- Born: November 21, 1963
- Died: October 27, 2021 (aged 57) Austin, Texas, U.S.
- Known for: Denotational semantics of Inheritance; Object-oriented programming; AppleScript

Academic background
- Education: Brown University (PhD)
- Thesis: A denotational semantics of inheritance (1989)
- Doctoral advisor: Peter Wegner

Academic work
- Discipline: Computer science
- Institutions: University of Texas at Austin, Apple Inc., HP Labs

= William Cook (computer scientist) =

American computer scientist (1963–2021)

William Randall Cook (November 21, 1963 – October 27, 2021) was an American computer scientist, who was an associate professor in the Department of Computer Science at the University of Texas at Austin.

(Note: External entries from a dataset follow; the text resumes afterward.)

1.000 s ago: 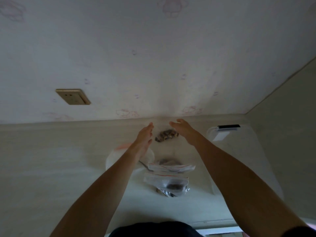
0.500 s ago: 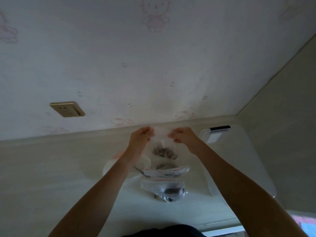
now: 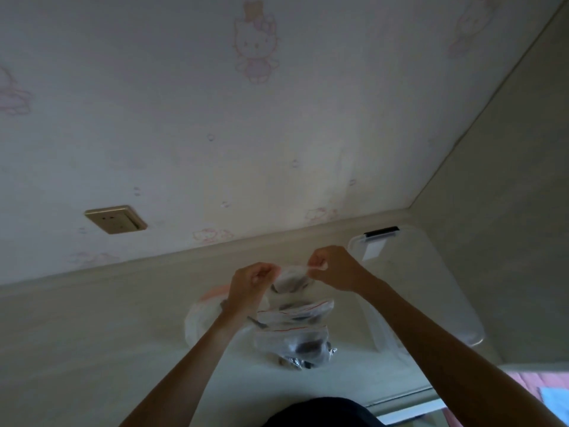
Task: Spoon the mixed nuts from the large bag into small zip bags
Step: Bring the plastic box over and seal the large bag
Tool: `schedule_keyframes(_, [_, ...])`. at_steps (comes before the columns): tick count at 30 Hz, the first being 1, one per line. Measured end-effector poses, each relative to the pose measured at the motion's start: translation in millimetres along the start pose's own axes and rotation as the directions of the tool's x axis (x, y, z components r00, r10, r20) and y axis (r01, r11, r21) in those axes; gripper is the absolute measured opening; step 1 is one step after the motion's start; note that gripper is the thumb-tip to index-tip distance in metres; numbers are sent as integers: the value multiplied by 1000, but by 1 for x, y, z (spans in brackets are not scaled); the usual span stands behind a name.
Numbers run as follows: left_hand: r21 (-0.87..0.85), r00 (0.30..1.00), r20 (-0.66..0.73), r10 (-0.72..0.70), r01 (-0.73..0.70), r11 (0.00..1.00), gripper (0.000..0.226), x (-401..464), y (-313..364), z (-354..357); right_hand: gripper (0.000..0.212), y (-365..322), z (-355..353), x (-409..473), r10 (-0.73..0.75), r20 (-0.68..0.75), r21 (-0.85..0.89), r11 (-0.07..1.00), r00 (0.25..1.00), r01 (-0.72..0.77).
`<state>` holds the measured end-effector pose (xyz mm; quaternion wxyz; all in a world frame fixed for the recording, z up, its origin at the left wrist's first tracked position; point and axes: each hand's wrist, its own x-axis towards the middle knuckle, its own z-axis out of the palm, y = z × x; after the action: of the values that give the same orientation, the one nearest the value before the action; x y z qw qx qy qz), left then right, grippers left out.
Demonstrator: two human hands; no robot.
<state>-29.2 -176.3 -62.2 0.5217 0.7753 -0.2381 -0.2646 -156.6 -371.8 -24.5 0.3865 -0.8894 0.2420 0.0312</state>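
Observation:
A small clear zip bag (image 3: 292,280) with dark nuts inside hangs between both hands above the pale table. My left hand (image 3: 251,283) pinches its top left corner with curled fingers. My right hand (image 3: 334,268) pinches the top right corner. Below it lie other small zip bags (image 3: 294,314) with red zip lines, holding nuts, stacked over a crinkled silver large bag (image 3: 303,360). A round white bowl (image 3: 197,322) sits left of the stack, partly behind my left forearm. A spoon handle (image 3: 257,322) pokes out beside that forearm.
A clear plastic box (image 3: 431,288) with a black latch stands to the right against the corner. The wall with cartoon-cat wallpaper and a brass socket plate (image 3: 115,219) rises just behind the table. The table's near edge runs at bottom right.
Both hands reached out open towards a nut-filled bag near the wall, then closed on its top corners. They have lifted it and drawn it nearer, over the stacked bags.

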Motion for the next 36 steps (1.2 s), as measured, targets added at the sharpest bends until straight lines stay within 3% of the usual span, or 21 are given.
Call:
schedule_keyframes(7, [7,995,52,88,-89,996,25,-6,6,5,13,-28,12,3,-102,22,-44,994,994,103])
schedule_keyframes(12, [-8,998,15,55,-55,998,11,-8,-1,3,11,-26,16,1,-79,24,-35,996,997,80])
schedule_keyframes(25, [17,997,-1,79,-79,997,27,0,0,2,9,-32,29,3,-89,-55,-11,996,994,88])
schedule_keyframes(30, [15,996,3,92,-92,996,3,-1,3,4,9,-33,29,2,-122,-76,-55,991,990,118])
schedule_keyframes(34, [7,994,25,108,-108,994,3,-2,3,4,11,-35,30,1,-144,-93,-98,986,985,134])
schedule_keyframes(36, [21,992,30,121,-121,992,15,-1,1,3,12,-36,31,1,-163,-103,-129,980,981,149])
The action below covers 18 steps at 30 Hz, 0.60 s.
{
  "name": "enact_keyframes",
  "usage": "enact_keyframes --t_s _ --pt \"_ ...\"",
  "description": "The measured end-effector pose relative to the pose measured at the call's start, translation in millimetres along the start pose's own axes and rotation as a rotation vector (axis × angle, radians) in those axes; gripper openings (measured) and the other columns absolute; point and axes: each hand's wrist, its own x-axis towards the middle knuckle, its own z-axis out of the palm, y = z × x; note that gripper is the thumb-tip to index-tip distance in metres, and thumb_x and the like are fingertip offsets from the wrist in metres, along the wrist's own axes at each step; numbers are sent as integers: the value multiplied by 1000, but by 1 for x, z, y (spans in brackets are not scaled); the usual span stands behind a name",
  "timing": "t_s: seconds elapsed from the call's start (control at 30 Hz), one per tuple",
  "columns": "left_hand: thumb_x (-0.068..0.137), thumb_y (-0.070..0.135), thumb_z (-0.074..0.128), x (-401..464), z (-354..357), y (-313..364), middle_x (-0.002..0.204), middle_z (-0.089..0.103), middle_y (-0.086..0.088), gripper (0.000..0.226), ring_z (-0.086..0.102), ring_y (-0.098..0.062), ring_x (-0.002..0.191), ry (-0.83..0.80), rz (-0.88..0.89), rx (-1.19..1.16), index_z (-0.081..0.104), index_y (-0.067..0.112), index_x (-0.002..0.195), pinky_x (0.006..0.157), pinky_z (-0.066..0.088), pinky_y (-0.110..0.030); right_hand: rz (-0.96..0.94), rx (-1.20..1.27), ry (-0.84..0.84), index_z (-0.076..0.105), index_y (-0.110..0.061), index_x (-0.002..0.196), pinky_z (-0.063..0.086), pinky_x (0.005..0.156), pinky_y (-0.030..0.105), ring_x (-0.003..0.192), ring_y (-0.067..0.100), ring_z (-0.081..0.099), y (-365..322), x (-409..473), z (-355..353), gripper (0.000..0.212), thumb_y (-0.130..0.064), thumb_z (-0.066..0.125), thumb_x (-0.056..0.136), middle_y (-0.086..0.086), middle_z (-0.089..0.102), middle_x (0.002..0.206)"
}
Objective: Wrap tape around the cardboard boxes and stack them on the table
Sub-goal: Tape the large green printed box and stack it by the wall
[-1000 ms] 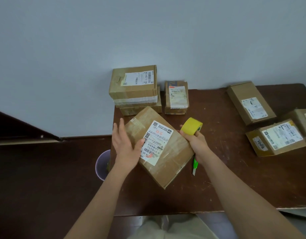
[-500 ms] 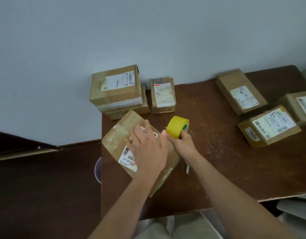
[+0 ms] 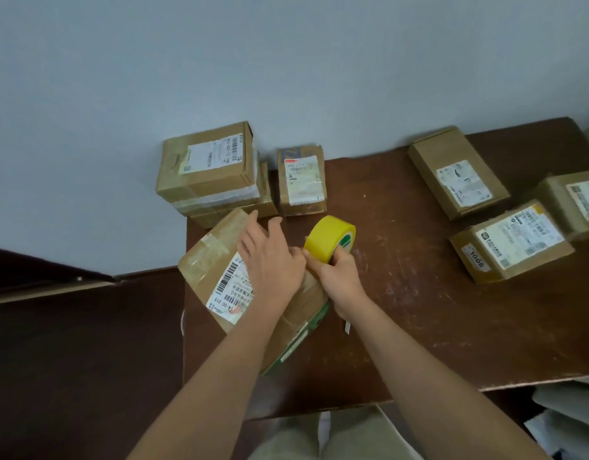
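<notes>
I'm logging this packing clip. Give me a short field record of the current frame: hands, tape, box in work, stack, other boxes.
left hand: flat on the box
right hand: grips the tape roll
tape roll: yellow, at the box's right edge
box: on the table, near its left edge
stack: two boxes, back left
other boxes: four loose ones, one by the stack, three at right

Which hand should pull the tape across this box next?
Probably the right hand: it already grips the yellow tape roll, while the left hand lies flat on the box, steadying it.
</notes>
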Motion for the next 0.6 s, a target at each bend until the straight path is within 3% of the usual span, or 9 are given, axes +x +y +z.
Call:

== Early life and education ==
Cook was born on November 21, 1963. He received his Ph.D. in computer science from Brown University in 1989.

== Career ==
Cook's research concentrated on object-oriented programming, programming languages, modeling languages, and the interface between programming languages and databases. Prior to joining UT in 2003, he was chief technology officer and co-founder of Allegis Corporation, where he was chief architect for several award-winning products, including the eBusiness Suite at Allegis, the writer's Solution for Prentice Hall, and the AppleScript language at Apple Computer.

Cook won the Senior Dahl–Nygaard Prize in 2014.

== Personal life ==
Cook died on October 27, 2021, at the age of 57.

==Selected papers==
- Inheritance is not subtyping, Proceedings of the 17th ACM SIGPLAN-SIGACT symposium on Principles of programming languages (1990)
- AppleScript. Proceedings of the third ACM SIGPLAN conference on History of programming languages (HOPL III) Pages 1–21 ACM, 2007.